2010 : Préside pour la première fois le Comité d'organisation du Concours International Tchaïkovski de Moscou.
2013 : Le 2 mai, jour des 60 ans du chef, ouverture officielle du nouvel opéra Mariinski II.
Création mondiale du Gaucher, opéra de Chédrine.
Parution de son enregistrement La Walkyrie avec Jonas Kaufmann pour le label de disques « Mariinski ».
2015 : Devient directeur musical de l'Orchestre Philharmonique de Munich.


Les chefs d'orchestre Furtwängler et Mravinski sont les modèles de Valery Gergiev durant son adolescence
Valery Gergiev est né à Moscou, mais a grandi en Ossétie du nord, dans le Caucase, d'où sa famille est originaire. Il a raconté dans ses mémoires (Rencontre, Actes Sud, 2018), le souvenir « d'une nature intense, charriant une incroyable puissance », lui ayant permis de faire « des réserves d'énergie pour la vie entière ». Durant son enfance, explique-t-il encore, « tout était aigu, vivant.

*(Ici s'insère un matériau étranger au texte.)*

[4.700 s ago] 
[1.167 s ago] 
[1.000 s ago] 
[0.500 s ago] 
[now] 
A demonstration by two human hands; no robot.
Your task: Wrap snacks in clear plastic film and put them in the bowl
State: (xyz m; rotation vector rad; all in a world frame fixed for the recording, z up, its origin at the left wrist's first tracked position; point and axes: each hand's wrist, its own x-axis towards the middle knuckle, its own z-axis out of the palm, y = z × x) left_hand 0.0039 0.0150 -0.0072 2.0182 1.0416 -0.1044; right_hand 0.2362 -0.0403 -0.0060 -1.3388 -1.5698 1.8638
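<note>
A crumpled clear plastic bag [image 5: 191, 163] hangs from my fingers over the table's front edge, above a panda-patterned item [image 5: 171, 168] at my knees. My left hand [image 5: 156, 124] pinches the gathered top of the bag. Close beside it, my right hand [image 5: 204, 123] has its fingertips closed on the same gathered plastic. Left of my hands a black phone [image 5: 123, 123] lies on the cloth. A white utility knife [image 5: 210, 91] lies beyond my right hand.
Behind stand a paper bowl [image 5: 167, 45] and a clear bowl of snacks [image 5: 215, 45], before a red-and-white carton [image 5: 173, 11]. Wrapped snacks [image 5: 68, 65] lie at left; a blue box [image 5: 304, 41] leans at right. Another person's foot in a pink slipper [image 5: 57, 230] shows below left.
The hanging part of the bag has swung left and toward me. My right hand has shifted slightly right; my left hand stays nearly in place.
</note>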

L'existence semblait couler de source et [il s'est] laissé porter ». A huit ans, le jeune Gergiev débute ainsi l'apprentissage de la musique, mais ses professeurs le destinent plutôt aux mathématiques. Un drame terrible, la disparition soudaine de son père alors qu'il n'a que quatorze ans, le pousse à choisir : ce sera la musique. De Vladikavkaz, la capitale de l'Ossétie, il passe à Saint-Pétersbourg (alors appelé Leningrad).
Il souhaite devenir pianiste, mais il rencontre le meilleur professeur de direction d'orchestre de l'époque, Illya Moussine, et entre dans sa classe. Nous sommes en 1972 et Valery Gergiev est âgé de 18 ans. Au Conservatoire, il gagne sa vie en accompagnant les chanteurs au piano. Avec l'argent gagné, il achète des disques, notamment du chef allemand Wilhelm Furtwängler, qu'il vénère « pour sa fusion idéale du corps et de l'esprit ».

Il assiste aux concerts du Philharmonique de Leningrad, alors dirigé par Yvgueni Mravinski, son autre modèle.

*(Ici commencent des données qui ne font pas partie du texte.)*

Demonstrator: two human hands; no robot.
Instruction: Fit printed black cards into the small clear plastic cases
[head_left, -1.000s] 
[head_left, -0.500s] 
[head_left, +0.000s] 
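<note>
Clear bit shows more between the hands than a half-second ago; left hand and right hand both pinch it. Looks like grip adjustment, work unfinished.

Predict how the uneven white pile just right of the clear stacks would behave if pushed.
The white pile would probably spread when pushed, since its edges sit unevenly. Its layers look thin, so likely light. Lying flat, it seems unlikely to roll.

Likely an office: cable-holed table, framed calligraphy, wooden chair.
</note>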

Le Théâtre Mariinsky retrouve une envergure mondiale sous la direction de Valery Gergiev

Gergiev est en finale du Concours Karajan en 1976, et il pense alors devenir chef dans le domaine symphonique, mais, à nouveau, le destin frappe à sa porte : Yuri Temirkanov, le directeur de Théâtre Mariinski (alors appelé Kirov), lui propose d'être son assistant. Une proposition qui ne se refuse pas. En 1978, il débute dans Guerre et Paix, de Prokofiev, l'un des opéras les plus monumentaux du répertoire. « Responsabilité et démesure : mon destin était scellé », commente-t-il dans Rencontre. En 1988, Mravinsky meurt et Temirkanov prend sa succession à l'Orchestre philharmonique. La place est libre pour Gergiev, qui est nommé Directeur artistique du Théâtre Mariinsky, puis Directeur général quelques années plus tard.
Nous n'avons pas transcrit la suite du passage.